Latest revision as of 21:12, 1 December 2024

Tim Hardin
Hardin in 1969
Hardin in 1969
Background information
Birth nameJames Timothy Hardin
Born(1941-12-23)December 23, 1941
Eugene, Oregon, U.S.
DiedDecember 29, 1980(1980-12-29) (aged 39)
Los Angeles, California, U.S.
GenresFolk
Occupation(s)Singer, songwriter
Instrument(s)Vocals, guitar, piano
Years active1964–1980
LabelsVerve, Columbia

James Timothy Hardin (December 23, 1941 – December 29, 1980)[1][2] was an American folk music and blues singer-songwriter and guitarist. In addition to his own popularity, several of his songs were hits for other artists including If I Were a Carpenter, Reason to Believe and Misty Roses. [3]

Hardin grew up in Oregon and had no interest in school. He dropped out before graduating high school and joined the Marine Corps. He started his music career in Greenwich Village and Cambridge which led to recording several albums in the mid to late 1960s with performances at the Newport Folk Festival and at Woodstock. He struggled with drug abuse throughout most of his adult life and his live performances were sometimes erratic. He was planning a comeback when he died in late 1980 from an accidental heroin overdose.

Early life and career

[edit]

Hardin was born in Eugene, Oregon to Hal and Molly Hardin who both had musical backgrounds. His mother was an accomplished violinist and concertmaster of the Portland Symphony Orchestra and his father, who worked at his wife's family's mill, had played bass in jazz bands in the Army and in college.[4][5]

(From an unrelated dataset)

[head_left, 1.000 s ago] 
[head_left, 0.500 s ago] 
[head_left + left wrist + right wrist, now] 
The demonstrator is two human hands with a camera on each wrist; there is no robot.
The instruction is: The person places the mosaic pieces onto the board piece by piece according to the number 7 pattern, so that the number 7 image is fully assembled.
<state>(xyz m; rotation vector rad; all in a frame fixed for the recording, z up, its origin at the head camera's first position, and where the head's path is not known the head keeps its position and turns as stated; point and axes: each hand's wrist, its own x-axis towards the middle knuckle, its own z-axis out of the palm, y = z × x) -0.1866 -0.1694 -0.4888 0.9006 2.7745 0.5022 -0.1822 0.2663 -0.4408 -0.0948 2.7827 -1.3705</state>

It was at the South Eugene High School where Hardin first picked up the guitar. He dropped out at 18 to join the Marine Corps where he improved his guitar skills and built up a repertoire of folk songs. He also got a taste for heroin while stationed with them in Southeast Asia.[6]

After his discharge, he moved to New York City in 1961 where he briefly attended the American Academy of Dramatic Arts.[6] He was eventually excluded for poor attendance[7] and began to focus on his musical career by performing around Greenwich Village playing folk music and blues. During this time, he became friends with fellow musicians "Mama Cass" Elliot, John Sebastian and Fred Neil.[8]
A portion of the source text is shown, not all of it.